Carter, who fell to the ice, left the Devils’ 1-0 overtime win. He’s day-to-day, according to reports, and missed New Jersey’s game Monday in Montreal.

The 6-foot-3, 223-pound Foligno said he wanted to be a “sportsmanship player.”

“You just don’t want to be on the other end of it,” he said. “So you want to think of that in that time, make sure he’s OK and go to the penalty box. Never after that (do) you want to waive your arms in the air and celebrate. It’s just you won the fight and everyone knows it.”

Before they could even begin practicing Monday morning, Ted Nolan wanted the Sabres to “fine tune” a little bit, “revisit things they used to do,” the interim coach said.

So for about 45 minutes, Dawn Braid, the Sabres’ skating coach, put most of team through a series of non-traditional drills.

“Some of the things they used to do when they’re younger they don’t quite do it as naturally as they do now,” Nolan said. “So it’s just a reminder.”

Players often squatted. One drill they kicked out their legs. Another had them on their knees holding the boards.

It looked unusual. But players, many of whom work with Braid individually or in smaller groups during the summer, have seen results from it.

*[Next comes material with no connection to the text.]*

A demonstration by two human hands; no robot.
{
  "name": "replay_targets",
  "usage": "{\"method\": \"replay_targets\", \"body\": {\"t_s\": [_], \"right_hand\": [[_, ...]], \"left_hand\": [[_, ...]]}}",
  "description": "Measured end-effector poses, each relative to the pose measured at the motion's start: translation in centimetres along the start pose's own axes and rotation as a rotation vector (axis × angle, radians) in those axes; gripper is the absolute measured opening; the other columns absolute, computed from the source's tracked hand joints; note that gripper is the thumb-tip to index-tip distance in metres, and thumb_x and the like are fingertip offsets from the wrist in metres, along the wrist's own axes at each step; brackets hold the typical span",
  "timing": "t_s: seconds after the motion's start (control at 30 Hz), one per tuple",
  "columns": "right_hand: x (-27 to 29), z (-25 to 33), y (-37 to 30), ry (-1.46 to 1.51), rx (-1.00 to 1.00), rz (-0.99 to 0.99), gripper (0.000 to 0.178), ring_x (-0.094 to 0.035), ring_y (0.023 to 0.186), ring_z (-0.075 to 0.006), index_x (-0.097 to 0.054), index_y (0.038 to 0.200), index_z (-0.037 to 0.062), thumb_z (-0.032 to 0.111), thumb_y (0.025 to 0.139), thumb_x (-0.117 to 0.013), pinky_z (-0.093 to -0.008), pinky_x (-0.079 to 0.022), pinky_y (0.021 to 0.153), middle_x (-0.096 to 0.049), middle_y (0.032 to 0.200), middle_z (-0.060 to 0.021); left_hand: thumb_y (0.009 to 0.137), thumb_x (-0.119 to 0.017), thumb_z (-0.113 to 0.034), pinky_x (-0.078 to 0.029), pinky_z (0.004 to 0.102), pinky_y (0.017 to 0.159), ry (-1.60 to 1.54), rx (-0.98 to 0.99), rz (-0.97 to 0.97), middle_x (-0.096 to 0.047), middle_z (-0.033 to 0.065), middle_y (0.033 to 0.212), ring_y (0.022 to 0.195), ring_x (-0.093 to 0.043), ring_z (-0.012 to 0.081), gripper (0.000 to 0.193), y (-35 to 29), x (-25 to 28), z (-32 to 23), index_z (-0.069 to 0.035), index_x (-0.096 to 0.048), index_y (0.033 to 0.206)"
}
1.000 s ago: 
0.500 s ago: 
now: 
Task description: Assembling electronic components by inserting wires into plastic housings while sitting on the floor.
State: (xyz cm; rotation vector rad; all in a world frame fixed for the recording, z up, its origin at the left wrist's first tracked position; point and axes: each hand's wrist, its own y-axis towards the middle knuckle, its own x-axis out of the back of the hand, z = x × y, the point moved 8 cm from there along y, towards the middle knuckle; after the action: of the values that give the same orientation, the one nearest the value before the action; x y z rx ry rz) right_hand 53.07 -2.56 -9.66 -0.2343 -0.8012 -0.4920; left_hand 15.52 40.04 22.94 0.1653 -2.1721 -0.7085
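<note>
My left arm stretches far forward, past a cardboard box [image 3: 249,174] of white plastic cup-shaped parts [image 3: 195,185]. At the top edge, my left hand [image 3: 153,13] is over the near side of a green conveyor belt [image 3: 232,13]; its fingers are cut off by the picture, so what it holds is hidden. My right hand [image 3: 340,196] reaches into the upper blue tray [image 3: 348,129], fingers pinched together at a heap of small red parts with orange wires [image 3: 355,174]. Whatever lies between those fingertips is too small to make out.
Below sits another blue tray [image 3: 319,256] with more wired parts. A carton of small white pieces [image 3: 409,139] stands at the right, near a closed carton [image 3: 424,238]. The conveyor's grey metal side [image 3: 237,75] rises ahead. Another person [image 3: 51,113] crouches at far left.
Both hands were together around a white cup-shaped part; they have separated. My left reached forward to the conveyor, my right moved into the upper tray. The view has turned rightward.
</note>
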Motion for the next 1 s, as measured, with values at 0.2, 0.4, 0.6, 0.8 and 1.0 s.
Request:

“It’s not trying to change everything,” Sabres forward Cody McCormick said. “It’s just trying to make sure you get the most out of every stride and having a slight adjustment to your technique so you can get something maybe a half-step quicker.”

It’s better working with Braid in the offseason, McCormick said.

“That’s when I think you can get the most out of it, when you’re repetitive with it,” he said.

The Sabres then practiced normally about 45 minutes. Their four-day break before Thursday’s game against the New York Rangers is the longest this season.

“There’s not going to be too many times in a season you’re going to have breaks like this, especially an Olympic year,” Nolan said.

The Sabres have received permission to talk to Tim Murray, the Senators’ assistant general manager, for their vacant GM job, according to the Ottawa Sun.

Nolan said McCormick should return from a four-game absence (lower body) Thursday. McCormick has been practicing fully. The Sabres must make a roster move to activate him.

Defenseman Alexander Sulzer missed Monday’s session (maintenance).